Tried biking this section. Due to it not being asphalt paved, and the gravel is relatively a few years old, it's kinda rough. But nice for a walk.
A section of this particular section is actually on the old railroad bed.
Cute thing to see on this gravel section is the fallen log that sticks out on the trail and it's painted to look like an alligator. Nice to see someone took the time to decorate it! (See photo submitted).
Gravel parking lot at Bailey Road has parking for approx 20-30 cars. Also offers a picnic shelter with tables.
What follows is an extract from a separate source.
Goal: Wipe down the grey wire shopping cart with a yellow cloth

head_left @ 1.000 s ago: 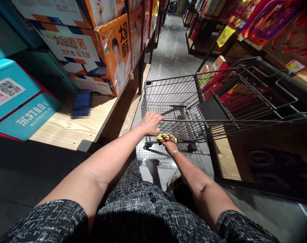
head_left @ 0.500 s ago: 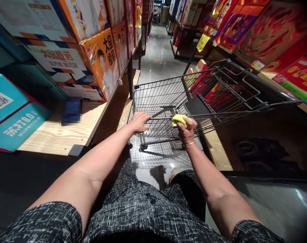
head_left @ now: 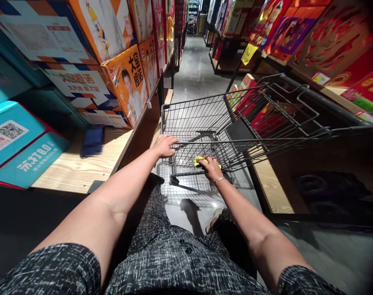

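A dark wire shopping cart (head_left: 192,110) stands in front of me, its handle toward the right. My left hand (head_left: 165,145) is closed over the top rim at the cart's near left corner. Lower down, my right hand (head_left: 211,167) presses a yellow cloth (head_left: 200,161) against the wire mesh of the near side. Part of the cloth is hidden under the fingers. The basket shows wire mesh and a dark flap (head_left: 239,129) by the handle end.
Stacked orange drink cartons (head_left: 126,84) and a turquoise box (head_left: 29,143) sit on a wooden shelf (head_left: 72,170) at left, beside a blurred dark blue item (head_left: 93,141). Red gift boxes (head_left: 324,41) line the right. A shiny floor aisle (head_left: 191,61) runs ahead.
My right hand has moved the yellow cloth from the cart's top rim down and left onto the side mesh. My left hand stays on the corner, and the view has shifted slightly.
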`<state>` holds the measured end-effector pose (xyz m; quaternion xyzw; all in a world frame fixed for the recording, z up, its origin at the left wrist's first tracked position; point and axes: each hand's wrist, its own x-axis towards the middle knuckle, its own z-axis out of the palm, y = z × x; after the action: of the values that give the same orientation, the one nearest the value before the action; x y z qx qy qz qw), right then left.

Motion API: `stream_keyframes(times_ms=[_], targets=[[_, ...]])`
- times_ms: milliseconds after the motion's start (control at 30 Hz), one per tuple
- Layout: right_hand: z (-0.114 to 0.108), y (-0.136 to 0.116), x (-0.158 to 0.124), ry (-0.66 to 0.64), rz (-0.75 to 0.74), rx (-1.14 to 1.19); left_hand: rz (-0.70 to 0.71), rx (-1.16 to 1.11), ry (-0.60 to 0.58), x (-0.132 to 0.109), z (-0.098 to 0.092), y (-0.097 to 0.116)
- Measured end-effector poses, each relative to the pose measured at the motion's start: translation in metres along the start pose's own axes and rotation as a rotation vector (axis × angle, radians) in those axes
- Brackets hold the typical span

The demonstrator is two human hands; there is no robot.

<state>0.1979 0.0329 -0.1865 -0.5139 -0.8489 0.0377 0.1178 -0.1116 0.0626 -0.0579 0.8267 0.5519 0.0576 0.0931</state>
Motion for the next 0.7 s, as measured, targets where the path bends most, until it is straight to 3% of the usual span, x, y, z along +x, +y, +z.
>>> stream_keyframes(times_ms=[167, 267, 533, 600, 700], targets=[[-0.078, 0.015, 0.022, 0.434, 0.024, -0.028, -0.018, -0.001, 0.021, -0.003, 0.001, -0.009], [-0.102, 0.018, 0.024, 0.530, 0.090, -0.076, -0.019, -0.015, 0.020, -0.007, 0.000, -0.007], [-0.104, 0.000, 0.039, 0.405, 0.245, -0.053, -0.054, -0.005, 0.004, -0.010, 0.004, 0.004], [-0.109, -0.001, 0.042, 0.353, 0.218, -0.014, -0.090, -0.033, 0.013, -0.008, 0.004, 0.011], [-0.119, 0.000, 0.042, 0.302, 0.056, -0.010, -0.114, -0.108, 0.022, -0.003, -0.001, 0.028]])
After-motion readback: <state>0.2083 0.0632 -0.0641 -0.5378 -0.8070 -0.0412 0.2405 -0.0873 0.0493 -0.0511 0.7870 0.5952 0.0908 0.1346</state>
I strongly recommend doing extensive research before attempting to locate and ride the Allegheny River Trail. Please note the following. The Sandy Creek Road off of Coal City Road is not a recommended access point for the trail. The road is washed out and is not maintained in the winter. Anything smaller than a medium sized SUV would likely return without a muffler. Also note that the Allegheny River Trail is below the big bridge where the Sandy Creek Trail crosses the Allegheny River period on a GPS altitude is not available and so it appears as though the two Trails connect. The trail is beautiful but seven miles South of the bridge at East Sandy the trail is cut off and detours into rough gravel due to an earlier washout and the property owner not wanting bikers on his land. All in all the trail is beautiful but requires research and precise navigation. It is advisable to access the Allegheny River Trail from the opposite side of the river where there is a small parking area near the Sandy Creek Trail or the Brandon Trailhead south of East Sandy. The historic railroad tunnels are best accessed from the emlenton end.
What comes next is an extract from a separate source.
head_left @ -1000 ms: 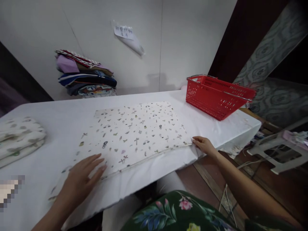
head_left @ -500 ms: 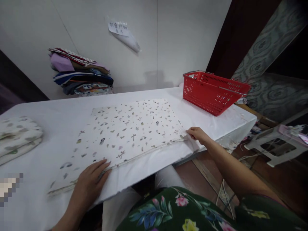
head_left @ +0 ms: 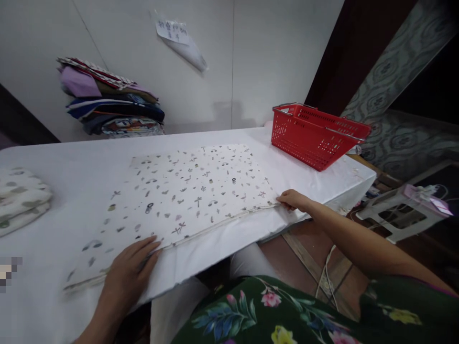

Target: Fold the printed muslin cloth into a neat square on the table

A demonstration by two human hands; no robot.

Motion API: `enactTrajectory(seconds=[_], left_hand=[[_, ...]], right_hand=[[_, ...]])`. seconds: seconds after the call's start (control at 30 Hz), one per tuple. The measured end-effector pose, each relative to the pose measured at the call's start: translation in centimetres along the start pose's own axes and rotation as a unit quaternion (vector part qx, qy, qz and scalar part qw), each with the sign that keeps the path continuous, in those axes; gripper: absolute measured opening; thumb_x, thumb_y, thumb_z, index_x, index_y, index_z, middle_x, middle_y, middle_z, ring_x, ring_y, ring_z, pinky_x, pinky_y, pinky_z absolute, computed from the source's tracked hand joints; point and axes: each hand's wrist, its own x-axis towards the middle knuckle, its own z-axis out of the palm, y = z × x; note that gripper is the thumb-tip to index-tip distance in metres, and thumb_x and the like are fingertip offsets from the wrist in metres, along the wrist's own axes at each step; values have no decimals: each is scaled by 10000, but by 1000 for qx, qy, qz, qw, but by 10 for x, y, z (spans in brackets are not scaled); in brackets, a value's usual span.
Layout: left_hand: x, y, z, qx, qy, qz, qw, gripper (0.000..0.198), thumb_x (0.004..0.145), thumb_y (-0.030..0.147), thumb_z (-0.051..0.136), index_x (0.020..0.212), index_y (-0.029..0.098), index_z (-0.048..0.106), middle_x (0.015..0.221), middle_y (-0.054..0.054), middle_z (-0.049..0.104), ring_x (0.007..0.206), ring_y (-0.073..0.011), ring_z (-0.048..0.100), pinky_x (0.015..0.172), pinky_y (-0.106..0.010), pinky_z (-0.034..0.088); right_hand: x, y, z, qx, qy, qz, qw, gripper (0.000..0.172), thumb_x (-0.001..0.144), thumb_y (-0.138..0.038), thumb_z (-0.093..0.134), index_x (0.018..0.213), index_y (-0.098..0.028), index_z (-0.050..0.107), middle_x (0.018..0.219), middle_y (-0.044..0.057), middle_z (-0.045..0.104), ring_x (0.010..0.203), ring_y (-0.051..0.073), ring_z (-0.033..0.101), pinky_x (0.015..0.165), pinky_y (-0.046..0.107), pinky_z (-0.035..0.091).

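A white cloth [head_left: 186, 191] printed with small palm trees, rainbows and other motifs lies flat on the table, folded into layers along its near edge. My left hand [head_left: 131, 265] rests on that near edge, left of the middle, fingers stretched over the fabric and thumb apart. At the near right corner, my right hand [head_left: 292, 199] is closed, its fingertips pinching the cloth. Part of the near edge is hidden under my left hand.
A white-covered table [head_left: 218, 253] carries a red plastic basket [head_left: 315, 138] at the back right and a bundled patterned cloth [head_left: 23, 198] at the left. Folded fabrics [head_left: 111, 102] are stacked behind it. A white stool [head_left: 405, 215] with cables stands on the right.
The view has shifted slightly. Both hands keep nearly the same places on the cloth, which still lies flat.
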Motion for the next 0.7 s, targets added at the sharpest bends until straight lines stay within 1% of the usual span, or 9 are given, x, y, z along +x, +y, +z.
enactTrajectory(seconds=[0.1, 0.2, 0.33, 0.5, 0.63, 0.7], left_hand=[[0, 1, -1, -4, -5, -6, 1000, 395, 857, 523, 421, 961, 227, 660, 1082, -75, 675, 1005, -244, 620, 912, -408, 493], [0, 2, -1, -15, -10, -11, 1000, 386, 859, 513, 416, 952, 229, 660, 1081, -83, 674, 1005, -251, 620, 907, -422, 498], [0, 3, -1, -20, -8, -12, 1000, 383, 851, 515, 420, 936, 233, 665, 1060, -81, 682, 987, -260, 627, 896, -438, 503], [-1, 3, 1, -19, -1, -8, 1000, 389, 857, 512, 413, 940, 224, 661, 1064, -89, 678, 991, -263, 622, 898, -438, 496], [-3, 1, 4, -14, -6, -8, 1000, 370, 858, 492, 427, 983, 227, 652, 1105, -88, 662, 1030, -266, 603, 917, -440, 478], [-4, 0, 5, -12, -8, -2, 1000, 376, 859, 486, 430, 1000, 215, 650, 1112, -97, 658, 1034, -269, 599, 921, -446, 473]], right_hand=[[1, -1, 3, -26, -1, 10, 1000, 325, 783, -374, 645, 583, -163, 501, 477, -21, 507, 396, 77, 452, 390, 195, 295], [3, -2, 5, -48, 7, 7, 999, 344, 747, -416, 677, 587, -167, 502, 462, -23, 491, 393, 76, 434, 387, 197, 281], [3, -5, 6, -49, 11, -3, 999, 313, 741, -380, 679, 594, -175, 494, 418, -42, 438, 387, 65, 368, 376, 195, 238], [-2, -13, 3, -38, 17, -7, 999, 279, 730, -286, 688, 583, -171, 481, 429, -53, 427, 399, 52, 336, 381, 188, 212], [-5, -20, -3, -1, 27, -2, 1000, 201, 754, -240, 667, 642, -165, 519, 515, -43, 483, 468, 63, 437, 412, 171, 275], [-6, -22, -4, 22, 17, 12, 1000, 221, 764, -254, 670, 645, -164, 507, 537, -32, 500, 491, 74, 478, 411, 170, 288]])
This is certainly a beautiful trail in a spectacular natural setting and with a lot of history, too. Thanks to all the other reviewers for their helpful comments. I'd like to add a stronger pitch for at least a few port-a-potties along the way. Seriously, 32 miles with hardly any public toilet facilities??? We started in Emlenton, where there IS a port-a-potty which we foolishly ignored, and biked up 10 miles, when we suddenly wished we could find a toilet. Finally we turned around when other riders told us that nothing was available. We're from Wisconsin where there is generally a little town every 5 to 7 miles from the days when steam engines need to take on water that often, and you can usually find a bathroom if you'd like to do the opposite. Wisconsin state trails require a pass which is about $20 for the year, and well worth it if it provides for these kinds of facilities. Maybe Pennsylvania could do the same.